*TASK DESCRIPTION:* Start with the first line of the records below. Output each line exactly, ending with the one that contains "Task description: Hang".

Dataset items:
◆ ◆ ◆ ◆
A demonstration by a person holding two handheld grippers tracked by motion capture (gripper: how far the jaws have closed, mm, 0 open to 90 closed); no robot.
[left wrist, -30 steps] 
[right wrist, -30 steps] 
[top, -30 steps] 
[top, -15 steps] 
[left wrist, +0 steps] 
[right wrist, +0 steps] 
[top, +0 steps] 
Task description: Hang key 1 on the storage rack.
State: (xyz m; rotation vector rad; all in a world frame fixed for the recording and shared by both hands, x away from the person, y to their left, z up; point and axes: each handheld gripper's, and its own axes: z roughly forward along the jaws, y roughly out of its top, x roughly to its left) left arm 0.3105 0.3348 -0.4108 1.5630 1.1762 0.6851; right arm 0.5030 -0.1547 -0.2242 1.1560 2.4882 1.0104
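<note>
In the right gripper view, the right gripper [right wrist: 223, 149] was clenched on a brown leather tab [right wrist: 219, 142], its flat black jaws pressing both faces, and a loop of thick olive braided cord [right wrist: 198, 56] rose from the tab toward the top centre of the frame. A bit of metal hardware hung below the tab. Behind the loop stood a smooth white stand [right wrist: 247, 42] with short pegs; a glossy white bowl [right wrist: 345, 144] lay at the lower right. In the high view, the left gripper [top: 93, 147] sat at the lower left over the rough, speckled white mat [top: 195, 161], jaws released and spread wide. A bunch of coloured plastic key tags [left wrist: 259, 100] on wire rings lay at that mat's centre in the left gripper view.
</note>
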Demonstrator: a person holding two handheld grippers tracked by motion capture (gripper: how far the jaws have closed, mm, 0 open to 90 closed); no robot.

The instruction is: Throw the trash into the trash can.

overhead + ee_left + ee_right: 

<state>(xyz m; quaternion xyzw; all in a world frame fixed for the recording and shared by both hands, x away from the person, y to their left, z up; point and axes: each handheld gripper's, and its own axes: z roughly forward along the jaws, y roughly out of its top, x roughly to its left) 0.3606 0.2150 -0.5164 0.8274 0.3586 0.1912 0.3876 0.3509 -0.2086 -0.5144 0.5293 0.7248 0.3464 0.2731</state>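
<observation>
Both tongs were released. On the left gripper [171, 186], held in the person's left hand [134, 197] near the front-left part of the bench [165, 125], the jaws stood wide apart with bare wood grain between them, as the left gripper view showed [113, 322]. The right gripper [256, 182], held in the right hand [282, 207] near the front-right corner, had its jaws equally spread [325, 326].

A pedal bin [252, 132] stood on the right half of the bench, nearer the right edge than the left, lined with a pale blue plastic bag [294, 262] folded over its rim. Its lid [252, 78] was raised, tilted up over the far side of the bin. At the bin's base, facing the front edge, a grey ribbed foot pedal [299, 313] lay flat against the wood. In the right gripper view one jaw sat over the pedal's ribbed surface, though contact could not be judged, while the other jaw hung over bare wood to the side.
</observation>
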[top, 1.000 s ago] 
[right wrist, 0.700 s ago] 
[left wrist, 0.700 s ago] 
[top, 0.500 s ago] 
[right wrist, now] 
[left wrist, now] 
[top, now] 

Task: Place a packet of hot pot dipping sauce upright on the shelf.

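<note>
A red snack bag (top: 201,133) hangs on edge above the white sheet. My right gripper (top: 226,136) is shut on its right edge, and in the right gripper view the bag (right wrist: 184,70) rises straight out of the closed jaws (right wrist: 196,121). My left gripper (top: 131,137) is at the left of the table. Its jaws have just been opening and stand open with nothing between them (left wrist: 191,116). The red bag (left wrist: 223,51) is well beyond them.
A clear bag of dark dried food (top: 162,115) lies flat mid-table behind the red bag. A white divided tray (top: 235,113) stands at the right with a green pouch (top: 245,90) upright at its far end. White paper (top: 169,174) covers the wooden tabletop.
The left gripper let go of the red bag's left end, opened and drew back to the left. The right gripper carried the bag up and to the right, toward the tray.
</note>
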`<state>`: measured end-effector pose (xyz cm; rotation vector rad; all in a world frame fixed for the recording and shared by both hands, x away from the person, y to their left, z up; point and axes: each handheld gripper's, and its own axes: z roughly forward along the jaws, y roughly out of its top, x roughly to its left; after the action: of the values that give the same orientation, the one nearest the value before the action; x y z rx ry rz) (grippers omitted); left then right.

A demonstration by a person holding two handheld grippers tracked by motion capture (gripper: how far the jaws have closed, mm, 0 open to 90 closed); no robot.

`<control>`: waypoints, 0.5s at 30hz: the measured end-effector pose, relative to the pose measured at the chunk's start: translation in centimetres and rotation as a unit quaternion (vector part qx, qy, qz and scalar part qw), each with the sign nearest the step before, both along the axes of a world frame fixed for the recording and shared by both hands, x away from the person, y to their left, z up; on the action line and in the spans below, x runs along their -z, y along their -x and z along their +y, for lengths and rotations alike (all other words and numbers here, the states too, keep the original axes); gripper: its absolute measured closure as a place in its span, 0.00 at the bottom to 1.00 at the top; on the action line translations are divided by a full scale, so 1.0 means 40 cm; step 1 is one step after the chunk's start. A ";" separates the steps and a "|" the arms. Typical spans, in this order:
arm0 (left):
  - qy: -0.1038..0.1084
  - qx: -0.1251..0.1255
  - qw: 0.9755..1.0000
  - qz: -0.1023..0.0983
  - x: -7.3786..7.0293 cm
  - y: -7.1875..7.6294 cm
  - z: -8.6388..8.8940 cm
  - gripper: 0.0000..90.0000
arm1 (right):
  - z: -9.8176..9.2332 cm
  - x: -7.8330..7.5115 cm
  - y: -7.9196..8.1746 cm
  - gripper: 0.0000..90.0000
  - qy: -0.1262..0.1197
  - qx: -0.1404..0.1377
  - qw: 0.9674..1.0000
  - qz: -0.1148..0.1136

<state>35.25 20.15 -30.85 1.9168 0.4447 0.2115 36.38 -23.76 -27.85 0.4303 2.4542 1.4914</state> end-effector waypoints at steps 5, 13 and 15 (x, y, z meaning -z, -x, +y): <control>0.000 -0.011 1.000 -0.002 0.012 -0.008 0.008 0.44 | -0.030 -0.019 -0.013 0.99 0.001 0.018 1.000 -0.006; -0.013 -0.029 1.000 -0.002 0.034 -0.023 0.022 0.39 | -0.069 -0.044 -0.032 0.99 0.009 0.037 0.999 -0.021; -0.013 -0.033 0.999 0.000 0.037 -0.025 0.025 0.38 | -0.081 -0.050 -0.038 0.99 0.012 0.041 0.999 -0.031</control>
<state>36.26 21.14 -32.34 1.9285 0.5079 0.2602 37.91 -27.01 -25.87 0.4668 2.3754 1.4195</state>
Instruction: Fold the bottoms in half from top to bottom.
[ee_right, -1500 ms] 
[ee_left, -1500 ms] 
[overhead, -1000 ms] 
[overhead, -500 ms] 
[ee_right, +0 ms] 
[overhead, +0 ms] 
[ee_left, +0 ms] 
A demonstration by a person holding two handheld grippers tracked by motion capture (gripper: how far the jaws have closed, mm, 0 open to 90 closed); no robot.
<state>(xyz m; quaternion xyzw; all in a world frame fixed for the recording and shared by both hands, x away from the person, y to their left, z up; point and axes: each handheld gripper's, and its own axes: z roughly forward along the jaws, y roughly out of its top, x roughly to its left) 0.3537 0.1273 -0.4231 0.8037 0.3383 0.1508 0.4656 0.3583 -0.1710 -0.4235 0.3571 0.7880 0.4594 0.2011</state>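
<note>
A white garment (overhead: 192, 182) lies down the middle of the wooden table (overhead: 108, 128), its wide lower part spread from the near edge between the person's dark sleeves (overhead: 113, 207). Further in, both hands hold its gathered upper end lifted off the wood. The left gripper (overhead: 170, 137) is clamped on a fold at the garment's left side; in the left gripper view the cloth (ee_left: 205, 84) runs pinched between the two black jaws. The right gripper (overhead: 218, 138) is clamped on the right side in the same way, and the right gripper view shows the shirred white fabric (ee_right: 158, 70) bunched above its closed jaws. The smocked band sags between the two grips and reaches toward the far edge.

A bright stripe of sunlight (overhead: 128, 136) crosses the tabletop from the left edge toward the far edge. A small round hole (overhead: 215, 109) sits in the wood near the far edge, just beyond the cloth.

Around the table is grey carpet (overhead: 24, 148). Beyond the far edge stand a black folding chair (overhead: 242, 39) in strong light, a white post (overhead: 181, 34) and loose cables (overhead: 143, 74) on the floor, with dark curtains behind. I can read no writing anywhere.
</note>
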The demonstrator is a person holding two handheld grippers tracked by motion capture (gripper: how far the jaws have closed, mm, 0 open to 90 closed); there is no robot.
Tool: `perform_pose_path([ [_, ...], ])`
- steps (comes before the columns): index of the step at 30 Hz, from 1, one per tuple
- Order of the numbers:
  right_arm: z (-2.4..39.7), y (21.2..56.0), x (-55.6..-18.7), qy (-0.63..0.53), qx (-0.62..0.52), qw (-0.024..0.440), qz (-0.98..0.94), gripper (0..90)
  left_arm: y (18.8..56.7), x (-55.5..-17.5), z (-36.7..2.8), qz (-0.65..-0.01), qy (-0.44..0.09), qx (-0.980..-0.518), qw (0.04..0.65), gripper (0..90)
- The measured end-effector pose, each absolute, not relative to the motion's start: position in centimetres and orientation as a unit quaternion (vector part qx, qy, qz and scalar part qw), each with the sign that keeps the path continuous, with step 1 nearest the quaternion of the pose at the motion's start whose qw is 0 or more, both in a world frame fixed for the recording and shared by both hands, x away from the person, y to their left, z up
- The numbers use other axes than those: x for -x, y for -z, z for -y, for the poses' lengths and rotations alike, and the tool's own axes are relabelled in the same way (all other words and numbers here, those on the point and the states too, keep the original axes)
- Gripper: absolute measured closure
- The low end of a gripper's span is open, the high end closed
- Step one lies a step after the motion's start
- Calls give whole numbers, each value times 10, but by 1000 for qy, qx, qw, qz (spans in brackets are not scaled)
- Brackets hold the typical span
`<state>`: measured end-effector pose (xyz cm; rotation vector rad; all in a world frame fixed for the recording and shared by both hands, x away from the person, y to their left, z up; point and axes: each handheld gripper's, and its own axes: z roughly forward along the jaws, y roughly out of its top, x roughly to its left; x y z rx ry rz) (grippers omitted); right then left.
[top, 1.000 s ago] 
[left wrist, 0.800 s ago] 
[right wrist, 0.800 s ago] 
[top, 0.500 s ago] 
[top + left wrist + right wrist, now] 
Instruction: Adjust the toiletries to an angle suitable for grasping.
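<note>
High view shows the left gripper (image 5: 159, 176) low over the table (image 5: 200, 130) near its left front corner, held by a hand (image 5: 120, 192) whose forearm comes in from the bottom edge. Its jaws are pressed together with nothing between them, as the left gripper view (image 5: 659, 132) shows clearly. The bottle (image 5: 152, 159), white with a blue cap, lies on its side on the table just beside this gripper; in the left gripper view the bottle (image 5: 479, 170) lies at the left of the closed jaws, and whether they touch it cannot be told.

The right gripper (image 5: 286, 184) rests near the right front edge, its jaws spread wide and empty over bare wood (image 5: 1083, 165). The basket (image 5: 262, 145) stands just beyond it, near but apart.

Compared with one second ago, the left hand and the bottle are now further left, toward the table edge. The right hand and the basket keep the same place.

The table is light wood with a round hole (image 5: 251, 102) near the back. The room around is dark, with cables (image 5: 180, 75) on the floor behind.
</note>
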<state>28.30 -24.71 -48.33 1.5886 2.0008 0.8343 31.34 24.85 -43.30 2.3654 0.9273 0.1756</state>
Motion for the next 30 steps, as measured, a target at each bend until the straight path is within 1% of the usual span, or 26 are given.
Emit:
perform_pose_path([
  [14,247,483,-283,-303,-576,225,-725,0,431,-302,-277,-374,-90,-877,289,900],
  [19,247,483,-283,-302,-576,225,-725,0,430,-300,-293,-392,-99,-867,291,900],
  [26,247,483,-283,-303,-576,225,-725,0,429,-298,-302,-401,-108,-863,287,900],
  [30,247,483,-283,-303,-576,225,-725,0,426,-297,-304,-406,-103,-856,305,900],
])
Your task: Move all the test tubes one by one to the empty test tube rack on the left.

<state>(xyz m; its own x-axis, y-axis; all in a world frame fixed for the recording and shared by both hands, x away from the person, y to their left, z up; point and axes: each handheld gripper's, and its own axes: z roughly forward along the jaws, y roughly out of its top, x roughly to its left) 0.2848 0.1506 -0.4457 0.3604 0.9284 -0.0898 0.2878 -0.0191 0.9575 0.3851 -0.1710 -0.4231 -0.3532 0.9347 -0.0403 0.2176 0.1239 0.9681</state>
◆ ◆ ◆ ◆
*EXERCISE RESULT:*
A demonstration by a person holding two handheld grippers tracked by motion capture (gripper: how far the jaws have closed, mm, 0 open to 90 closed); no robot.
[left wrist, -30 steps] 
[right wrist, -30 steps] 
[top, -30 steps] 
[top, -15 steps] 
[left wrist, +0 steps] 
[right wrist, +0 steps] 
[top, +0 steps] 
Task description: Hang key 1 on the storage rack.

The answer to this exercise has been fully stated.